VoIP is very sensitive to slow and unstable network connections or delays for media, but at the same time not all data is needed for rendering. Because VoIP is real-time, a missing/out of order sound/video frame cannot be rendered as the next ones have been already. It is then dropped. For sound and video to work and be useful to humans, there cannot be a lot of delay either due to their real-time nature.

The best way to accomplish this is to have both clients connect to each other. This ensures the shortest and fastest path (no server in the middle to use and depend on) is used to transmit data. To do so they need to find out their IP addresses and have an incoming port open. Because of NAT, firewall restrictions, network access on smartphone on Data network or any number of reasons, clients are usually not able to ensure the port is open and directed to their devices, or even know their public IP addresses in the first place. Regardless, clients following the protocol will attempt to collect as much information as possible to be sent to the other client.

Once a client has collected all the data it can (system IP addresses, available codecs, etc.), it will place it into a well-understood message format. That format is called SDP and is used in various other protocols, like SIP. The other client will do the same, usually in the "I answer the call" message. Both clients will then try to connect to each other. If they can connect, great! Your call is now working. If not, clients usually fail the call after X seconds - could not connect media is what you would see in Riot.

In the real world, relying on values only visible by the clients tend to very low successful connected calls. To fix that, two other protocols/tool-sets were designed: STUN and TURN.

STUN is a way for clients to get more info about themselves and their network connection, like their public IP address and usable port(s) for media channels. It is based on a simple, fast, light request/response mechanism. It is used just before sending the "I am placing a call" signal. The client can then include all that info in their SDP message of placing a call. While this help clients gather better info, it might have no effect.

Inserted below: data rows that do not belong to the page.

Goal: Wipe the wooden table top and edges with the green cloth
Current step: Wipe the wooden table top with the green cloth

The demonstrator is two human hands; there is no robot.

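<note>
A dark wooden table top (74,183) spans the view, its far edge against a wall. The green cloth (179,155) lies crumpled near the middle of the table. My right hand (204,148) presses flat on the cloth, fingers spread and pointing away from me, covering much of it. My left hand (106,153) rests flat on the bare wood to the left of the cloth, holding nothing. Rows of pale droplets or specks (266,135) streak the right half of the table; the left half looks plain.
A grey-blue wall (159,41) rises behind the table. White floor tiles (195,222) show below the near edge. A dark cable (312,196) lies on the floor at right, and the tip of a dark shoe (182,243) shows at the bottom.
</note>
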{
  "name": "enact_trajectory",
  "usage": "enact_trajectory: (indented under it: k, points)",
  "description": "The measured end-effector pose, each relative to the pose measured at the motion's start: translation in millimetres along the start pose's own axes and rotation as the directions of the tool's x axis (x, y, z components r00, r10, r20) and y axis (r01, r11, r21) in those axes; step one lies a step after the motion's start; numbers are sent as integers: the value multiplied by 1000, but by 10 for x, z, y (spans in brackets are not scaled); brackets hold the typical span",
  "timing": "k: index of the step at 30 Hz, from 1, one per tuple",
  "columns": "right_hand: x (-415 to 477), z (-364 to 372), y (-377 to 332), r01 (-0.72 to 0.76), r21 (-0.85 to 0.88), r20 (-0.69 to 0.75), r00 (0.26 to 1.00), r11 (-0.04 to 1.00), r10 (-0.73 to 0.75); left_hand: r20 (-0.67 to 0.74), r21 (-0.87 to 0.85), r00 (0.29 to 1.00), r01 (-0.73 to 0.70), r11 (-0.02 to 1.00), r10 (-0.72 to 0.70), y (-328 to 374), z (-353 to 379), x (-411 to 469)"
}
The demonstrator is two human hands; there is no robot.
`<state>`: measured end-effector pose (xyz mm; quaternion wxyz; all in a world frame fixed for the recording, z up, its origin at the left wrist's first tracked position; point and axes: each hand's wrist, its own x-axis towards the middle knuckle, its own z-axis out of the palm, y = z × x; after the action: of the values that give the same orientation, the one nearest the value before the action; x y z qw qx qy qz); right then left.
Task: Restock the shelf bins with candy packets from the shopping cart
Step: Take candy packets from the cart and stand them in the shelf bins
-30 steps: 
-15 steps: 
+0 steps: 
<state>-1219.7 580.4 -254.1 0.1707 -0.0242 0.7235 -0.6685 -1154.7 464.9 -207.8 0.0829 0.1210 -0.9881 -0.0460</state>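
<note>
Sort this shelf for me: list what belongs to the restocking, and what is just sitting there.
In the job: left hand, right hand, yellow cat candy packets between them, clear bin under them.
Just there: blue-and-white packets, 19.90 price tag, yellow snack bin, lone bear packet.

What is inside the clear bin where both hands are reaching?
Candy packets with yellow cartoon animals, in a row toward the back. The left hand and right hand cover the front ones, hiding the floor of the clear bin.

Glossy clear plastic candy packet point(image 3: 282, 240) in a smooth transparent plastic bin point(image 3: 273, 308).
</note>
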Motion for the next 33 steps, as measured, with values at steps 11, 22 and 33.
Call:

Finally, TURN allows to use a relay, a proxy of sorts, that will act like a middle man, receive data from one client and sending it back to the other. Being a relay, clients do not need to have ports open; they only need to connect to the server, which grants them a duplex channel to send and receive. TURN is the big gun of VoIP and allows a very high success rate in placing calls.

In Matrix

STUN and TURN are quite sensitive privacy-wise: As a server in both, you get to know that a client is trying to attempt a call and their IP address. As TURN, you get to know which clients are connected to each other, and you receive the encrypted data of the call.

All Riot versions are currently hardcoded with a default STUN server pointing to Google:

Synapse is configured by default with an empty set of TURN servers. Knowing that TURN is tried before STUN, if synapse has no TURN servers configured, STUN will be attempted for each call.

The synapse's documentation has a specific entry for it, but does not mention the privacy aspect if no TURN server is configured and the client has a default STUN server. Our experience with the ecosystem is that people installing synapse will postpone TURN to later, or just ignore it as they just want to try synapse and just send text messages.

When they eventually do try VoIP and that it works, they will ignore or have forgotten the TURN setup. If placing voice/video calls do not work, some give up installing/using a TURN server. Our experience with users is that the dedicated document for it is quite obscure and hard to understand, asking the user to consider several things most sysadmins aren't familiar with at all:

  • Building coturn from source
  • To consider security settings like a black and white list of peer IPs

It also doesn't give any specific about several crucial points like network configuration or TURN TLS.

Network configuration: the TURN server MUST know about its public IP address and ports MUST be opened and relayed to the TURN server. The guide does not document the public IP address configuration options nor which ports to open and assume all those are easy to figure out.

TURN TLS: In WebRTC, media streams are encrypted by default, protecting privacy. The TURN client/server exchange is not by default, requiring extra configuration in coturn and specific TURN URIs (starting with turns: ) to be set first in the turn_uris array. The synapse's documentation does not recommend the use TURN TLS, only mentioning it as optional in step 7 of the coturn setup. The documentation also does not give example of TURN TLS URIs, leaving it up to the reader to figure out.

This is based on regular questions/feedback received from the community over several years, which also triggered one of the authors of this document to write a "straight to the point" document to help users who are lost with the various options usually alien to them.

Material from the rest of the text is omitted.